Monitoring activities should be suitable to your organization and the information gathered must be current, relevant and available. It should also be continuous and acted upon; audit logs are no use if they are not reviewed. Monitoring and acting on the information is particularly imperative with the rise of advance persistent threats (APTs) and dynamically evolving malware.

Assure

Assurance activities should be continual, appropriate and well directed. Understanding your organization’s threats and key assets can help to direct where, when and what sort of assurance activities are undertaken.

Make effective use of the knowledge gained from assurance activities; this should include monitoring. Act upon it; use it to direct future activities and employ the knowledge organization-wide. If an issue has been identified in one system and the technology affected is used elsewhere, the ‘issue’ may now be ‘issues’. Equally, use the knowledge gained to inform development of new systems, policy and guidelines.

Diversify and vary your assurance activities. Traditional control audits and penetration testing are vital, but should be supplemented by other services. Consider using probes on the network to enhance monitoring. Conduct social engineering, physical penetration testing and simulated cyber-attacks to determine response and resilience. By doing this, you can demonstrate what an attacker might achieve in reality, given an extended period of time a broader scope.

Collaborate

In the spirit of ‘two minds are better than one’, collaboration is vital to improved cybersecurity. Sharing knowledge of attacks, threats and solutions – technological or otherwise – can help improve your security posture. This should be internally across teams and departments, but also externally with other organizations, vendors and relevant government organizations. Furthermore, draw on the community. Make use of those resources available like OWASP, CIS and CESG guidance.

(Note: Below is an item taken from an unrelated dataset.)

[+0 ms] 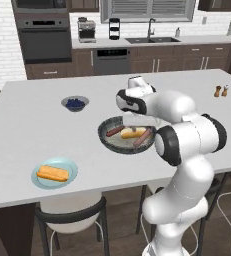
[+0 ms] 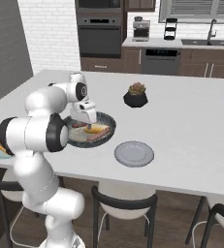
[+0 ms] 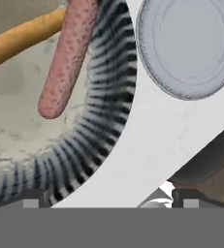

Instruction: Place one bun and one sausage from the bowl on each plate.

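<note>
The end effector [image 3: 106,198], spread wide and holding nothing, hangs over the near rim of the big dark ribbed bowl [image 3: 101,121] on the table, probably to pick the reddish-brown sausage [image 3: 67,58] for the empty grey plate [image 3: 191,46].

On the white island counter [image 1: 27,125], the wide dark ribbed bowl [image 1: 105,141] holds two reddish-brown sausages [image 1: 115,131] flanking a pale yellow bun [image 1: 132,133], with the grey plate [image 2: 134,153] just right and the blue-green plate [image 1: 69,167], bearing an orange-golden bun [image 1: 52,173], left.
</note>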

Collaboration should not just be premeditative or historical, but where applicable be performed in real-time. Recent cybersecurity exercises such as that performed in the London banking sector, led by the Bank of England, demonstrate the importance of communication and sharing of information as events unfold. While this is particularly relevant to certain industries, such as banking and critical infrastructure, it is broadly applicable.

Wrapping it All Up

There's no magic formula or silver bullet. However, by making use of the knowledge available, fostering a shared culture of security and using the technology and services available, the security posture of your organization can be maximized.

Jack Buckle is a Technical Security Consultant at IRM Plc.